Is neoadjuvant therapy necessary for patients with lung squamous cell carcinoma?

Lung squamous cell carcinoma (LSCC) is one of the common types of lung cancer, and the choice of treatment options has always been the focus of clinical attention, and the application value of neoadjuvant therapy in the treatment of LSCC has also been controversial. So, what are the benefits

of neoadjuvant therapy in clinical practice?

For some patients with lung squamous cell carcinoma, neoadjuvant therapy is very necessary. First, neoadjuvant therapy can reduce the size of tumors. When lung squamous cell carcinoma is diagnosed, the tumor may have developed to a certain size and may invade surrounding tissues and blood vessels. Chemotherapeutic drugs can reach the tumor site through blood circulation and inhibit the proliferation of tumor cells. For example, some platinum-based chemotherapy drugs can interfere with the DNA synthesis of cancer cells, so that tumor cells can not divide normally. Radiotherapy can directly irradiate local tumor tissue with high energy, destroy the genetic material and cell structure of cancer cells, and promote tumor shrinkage. When the tumor volume is reduced, the situation that the tumor is too large to be resected or is extremely difficult to be resected can be improved, the possibility and radical effect of surgical resection are improved, and the risk that the tumor can not be completely resected in the operation is reduced.
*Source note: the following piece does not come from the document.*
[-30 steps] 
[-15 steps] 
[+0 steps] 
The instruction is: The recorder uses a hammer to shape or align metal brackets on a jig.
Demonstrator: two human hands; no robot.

Neoadjuvant therapy also helps to reduce the activity of tumor cells and reduce the chance of metastasis of tumor cells during surgery. Surgery will inevitably cause some disturbance to the tumor tissue, which may cause tumor cells to enter the blood circulation or lymphatic system, and then form metastases in other parts of the body. Neoadjuvant chemotherapy can kill some active tumor cells, while neoadjuvant radiotherapy can cause fibrosis of blood vessels and lymphatic vessels around tumors and block the way of tumor cell metastasis. This can control the distant metastasis of tumors to a certain extent and improve the long-term survival rate of patients.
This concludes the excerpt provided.